So it looks like the consensus on the "reboot" problem my car and others
are exhibiting is related to the knock computer malfunctioning.
My understanding of this system (which is based purely on understanding in
general how one might work, not this specific car) is that the knock sensor
feeds back data to the ignition computer, the ignition computer uses this
information to modulate vacuum to the distributor in order to control
vacuum advance/retard.

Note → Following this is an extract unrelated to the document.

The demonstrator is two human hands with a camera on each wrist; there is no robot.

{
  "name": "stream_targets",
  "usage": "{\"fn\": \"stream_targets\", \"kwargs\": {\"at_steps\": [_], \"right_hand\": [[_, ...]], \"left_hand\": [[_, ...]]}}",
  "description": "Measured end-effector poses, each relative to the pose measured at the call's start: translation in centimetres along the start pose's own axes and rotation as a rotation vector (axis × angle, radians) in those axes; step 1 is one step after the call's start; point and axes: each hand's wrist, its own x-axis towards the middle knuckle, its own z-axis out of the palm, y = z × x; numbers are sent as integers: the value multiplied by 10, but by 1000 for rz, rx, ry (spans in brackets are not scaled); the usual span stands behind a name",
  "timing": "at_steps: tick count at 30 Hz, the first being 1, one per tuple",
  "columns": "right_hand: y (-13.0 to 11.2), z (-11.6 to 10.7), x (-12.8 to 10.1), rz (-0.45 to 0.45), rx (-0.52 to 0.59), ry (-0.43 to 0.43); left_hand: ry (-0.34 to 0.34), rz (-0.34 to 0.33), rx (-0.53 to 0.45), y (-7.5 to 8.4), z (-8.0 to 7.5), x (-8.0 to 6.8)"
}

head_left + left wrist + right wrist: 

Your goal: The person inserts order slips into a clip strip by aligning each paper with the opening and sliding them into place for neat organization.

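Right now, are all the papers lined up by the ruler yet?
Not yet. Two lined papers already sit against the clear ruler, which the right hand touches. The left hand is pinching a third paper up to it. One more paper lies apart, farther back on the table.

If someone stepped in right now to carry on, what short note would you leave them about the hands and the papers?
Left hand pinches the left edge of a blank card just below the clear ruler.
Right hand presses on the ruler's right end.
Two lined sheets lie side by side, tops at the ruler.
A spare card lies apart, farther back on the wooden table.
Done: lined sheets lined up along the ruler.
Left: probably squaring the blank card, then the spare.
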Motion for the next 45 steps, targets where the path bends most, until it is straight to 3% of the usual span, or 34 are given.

In other words, it's not changing the timing
electronically, it's changing the vacuum signal which is routed to the
distributor.
Can someone verify if this is correct?
In this case, it would seem that if the car is having this kind of problem,
then disconnecting the vac. to the vac. advance and retard, and tuning the
ignition timing the old fashioned way, "by ear" (drive it, advance it, if
it knocks, back it off, if not, advance some more, etc.) would result in
"fixing" the problem. At least removing the symptom of the timing being
retarded whenever the ignition computer has such a whim. The ignition
computer might decide to retard the timing, but it can't, since i
disconnected its vac line. In this case, the ignition computer would
function no differently than a regular ignition module.

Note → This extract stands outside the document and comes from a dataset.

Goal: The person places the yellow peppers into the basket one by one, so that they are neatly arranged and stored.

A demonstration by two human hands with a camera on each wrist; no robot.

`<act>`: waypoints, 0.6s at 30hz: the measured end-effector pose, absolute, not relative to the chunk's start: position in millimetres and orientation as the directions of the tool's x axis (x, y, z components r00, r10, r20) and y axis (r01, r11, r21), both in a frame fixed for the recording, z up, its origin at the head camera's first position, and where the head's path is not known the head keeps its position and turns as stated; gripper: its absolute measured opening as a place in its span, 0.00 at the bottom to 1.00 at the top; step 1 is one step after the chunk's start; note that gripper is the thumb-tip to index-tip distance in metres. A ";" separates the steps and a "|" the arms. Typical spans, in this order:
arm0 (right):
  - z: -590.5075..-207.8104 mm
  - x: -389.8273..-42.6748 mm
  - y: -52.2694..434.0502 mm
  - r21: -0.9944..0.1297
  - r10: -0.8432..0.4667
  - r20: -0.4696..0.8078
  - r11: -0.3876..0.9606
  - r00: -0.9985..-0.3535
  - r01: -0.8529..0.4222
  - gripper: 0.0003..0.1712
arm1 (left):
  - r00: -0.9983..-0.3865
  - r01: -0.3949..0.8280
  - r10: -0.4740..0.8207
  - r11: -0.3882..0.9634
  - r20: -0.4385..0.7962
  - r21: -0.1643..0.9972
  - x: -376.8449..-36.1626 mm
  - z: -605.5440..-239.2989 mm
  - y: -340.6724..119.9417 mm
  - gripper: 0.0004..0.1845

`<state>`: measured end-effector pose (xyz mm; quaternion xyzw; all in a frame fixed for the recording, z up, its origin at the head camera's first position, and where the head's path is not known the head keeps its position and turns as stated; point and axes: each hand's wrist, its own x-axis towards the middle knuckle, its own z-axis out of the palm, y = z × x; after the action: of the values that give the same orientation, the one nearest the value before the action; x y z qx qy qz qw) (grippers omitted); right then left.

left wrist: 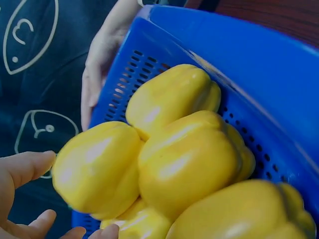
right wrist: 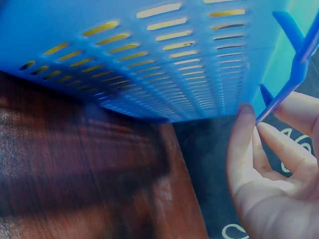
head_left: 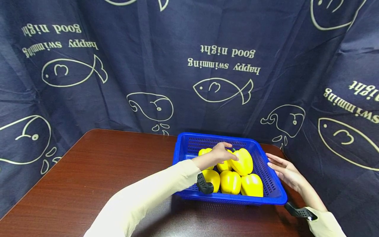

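A blue plastic basket on the table holds several yellow bell peppers. My left hand reaches in over the back row, fingers spread and loosely bent. Its thumb tip lies right at the side of the rear-right pepper, and its other fingertips come close along that pepper's lower edge. At the basket's right side, my right hand holds the rim, with the lip between thumb and fingers in the right wrist view. Part of the back-row peppers is hidden behind my left hand.
The brown wooden table stretches to the left of the basket. Dark blue cloth printed with fish and words hangs close behind the table and along the right. Black straps with camera mounts sit on both wrists.
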<state>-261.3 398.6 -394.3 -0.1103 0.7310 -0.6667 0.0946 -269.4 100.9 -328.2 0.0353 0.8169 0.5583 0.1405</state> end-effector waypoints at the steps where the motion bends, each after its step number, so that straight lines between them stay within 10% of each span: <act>1: -394.2 -261.1 398.1 -0.994 -0.284 0.015 0.104 -0.959 -0.046 0.23 | -0.957 -0.071 0.233 0.384 -0.171 0.920 -268.7 -326.4 96.0 0.29; 9: -393.3 -254.5 388.2 -0.938 -0.231 0.089 0.308 -0.969 -0.160 0.29 | -0.944 0.252 0.300 0.382 0.138 0.889 -255.8 -317.6 29.1 0.23; 18: -390.7 -247.9 386.7 -0.587 -0.240 0.348 0.698 -0.906 -0.410 0.32 | -0.825 0.548 0.222 0.535 0.519 0.643 -244.8 -336.3 -86.3 0.27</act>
<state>-247.9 386.7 -390.7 -0.1780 0.9131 -0.3455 -0.1234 -244.8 -86.3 -336.3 0.2251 0.8550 0.4263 -0.1912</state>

So, I know one of the "hot" mods on Z cars and old Datsuns, for reliability
and performance, was to remove the vacuum advance and instead recurve the
distributor for more and later centrifugal advance. I understand there are
a lot of air-cooled Porsches which run this way as well. The idea is that
the vacuum advance advances the timing under light throttle and idle only
(when vacuum is high), and you just run the static advance at WOT. This is
great for emissions, since it tunes it at idle and light throttle, but bad
for performance. With fully mechanical advance, the advance is determined
solely by RPM. So you get the right amount of advance regardless of
throttle position. Only drawback is you get no advance at idle, but heck,
you don't need the extra power then. This was good for quite a few HP and
a couple of tenths on the autocross track for the Z-car guys.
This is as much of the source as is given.